What I'm doing currently is calculating the distance between every client and every sales man :
INSERT INTO DISTANCE ([ID_SMAN], [ID_CLIENT], [DISTANCE],
[SM_LATITUDE], [SM_LONGITUDE], [CLATITUDE], [CLONGITUDE])
SELECT
[ID_SMAN], [ID_CLIENT],
geography::STGeomFromText('POINT('+IND_LATITUDE+' '+IND_LONGITUDE+')',4326).STDistance(geography::STGeomFromText('POINT('+DLR.[DLR_N_GPS_LATTITUDE]+' '+DLR.[DLR_N_GPS_LONGITUDE]+')',4326))/1000 as distance,
[SM_LATITUDE], [SM_LONGITUDE], [CLATITUDE], [CLONGITUDE]
FROM
[dbo].[SALES_MAN], [dbo].[CLIENT]
The DISTANCE
table contains approximately 1 milliards rows.
The second step to get my 5 nearest sales man per client is to run this query :
SELECT *
FROM
(SELECT
*,
ROW_NUMBER() OVER(PARTITION BY ID_CLIENT ORDER BY DISTANCE) rang
FROM DISTANCE) TAB
WHERE rang < 6
The last query is really a consuming one. So to avoid the SORT operator I tried to create an sorted non clustered index in DISTANCE and ID_CLIENT but it did not work. I also tried to include all the needed columns in the both indexes.

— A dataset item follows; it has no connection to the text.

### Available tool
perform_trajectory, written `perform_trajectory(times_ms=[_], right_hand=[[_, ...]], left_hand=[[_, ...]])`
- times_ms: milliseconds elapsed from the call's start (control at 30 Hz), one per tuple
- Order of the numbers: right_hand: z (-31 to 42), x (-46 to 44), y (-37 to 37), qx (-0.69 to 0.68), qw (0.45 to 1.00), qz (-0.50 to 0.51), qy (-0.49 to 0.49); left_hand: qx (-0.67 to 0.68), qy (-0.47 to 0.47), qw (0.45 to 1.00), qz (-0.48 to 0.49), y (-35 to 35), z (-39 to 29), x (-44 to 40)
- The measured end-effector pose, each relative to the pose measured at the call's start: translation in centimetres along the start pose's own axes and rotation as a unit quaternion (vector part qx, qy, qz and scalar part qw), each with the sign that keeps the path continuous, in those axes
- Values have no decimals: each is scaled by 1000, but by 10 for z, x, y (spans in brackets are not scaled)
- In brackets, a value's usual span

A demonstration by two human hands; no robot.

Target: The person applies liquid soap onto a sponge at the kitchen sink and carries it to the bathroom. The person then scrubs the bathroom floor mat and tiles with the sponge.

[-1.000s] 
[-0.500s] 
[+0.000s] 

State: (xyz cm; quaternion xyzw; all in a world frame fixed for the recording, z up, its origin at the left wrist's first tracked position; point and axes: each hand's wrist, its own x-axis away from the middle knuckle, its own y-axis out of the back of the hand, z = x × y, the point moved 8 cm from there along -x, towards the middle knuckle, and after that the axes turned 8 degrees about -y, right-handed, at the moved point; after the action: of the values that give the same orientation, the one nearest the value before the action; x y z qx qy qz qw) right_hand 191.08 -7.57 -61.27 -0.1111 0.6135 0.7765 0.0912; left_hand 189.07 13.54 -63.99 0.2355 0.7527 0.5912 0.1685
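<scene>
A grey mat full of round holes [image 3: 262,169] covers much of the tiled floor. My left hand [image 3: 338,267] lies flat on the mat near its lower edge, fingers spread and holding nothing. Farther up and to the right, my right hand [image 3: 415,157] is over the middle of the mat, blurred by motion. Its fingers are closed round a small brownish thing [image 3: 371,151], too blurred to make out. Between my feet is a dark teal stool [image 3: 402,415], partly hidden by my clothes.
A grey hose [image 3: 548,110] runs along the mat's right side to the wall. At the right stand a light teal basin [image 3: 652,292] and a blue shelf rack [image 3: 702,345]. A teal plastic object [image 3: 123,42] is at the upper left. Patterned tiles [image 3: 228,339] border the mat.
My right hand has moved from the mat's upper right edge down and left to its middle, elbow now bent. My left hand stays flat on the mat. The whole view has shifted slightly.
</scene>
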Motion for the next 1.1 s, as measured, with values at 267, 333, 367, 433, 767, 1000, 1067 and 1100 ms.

But when I created a clustered index on DISTANCE
and keep the nonclustered sorted index in the ID_CLIENT
the things went better.
So what a nonclustered sorting index is not working in this case?
But when I use the clustered index, I have other problem in loading data and I'm kind of forced to delete it before starting the loading process.
So what do you think? And how we can deal with this kind of tables to be able to select, insert or update data without having performance issues ?
Many thanks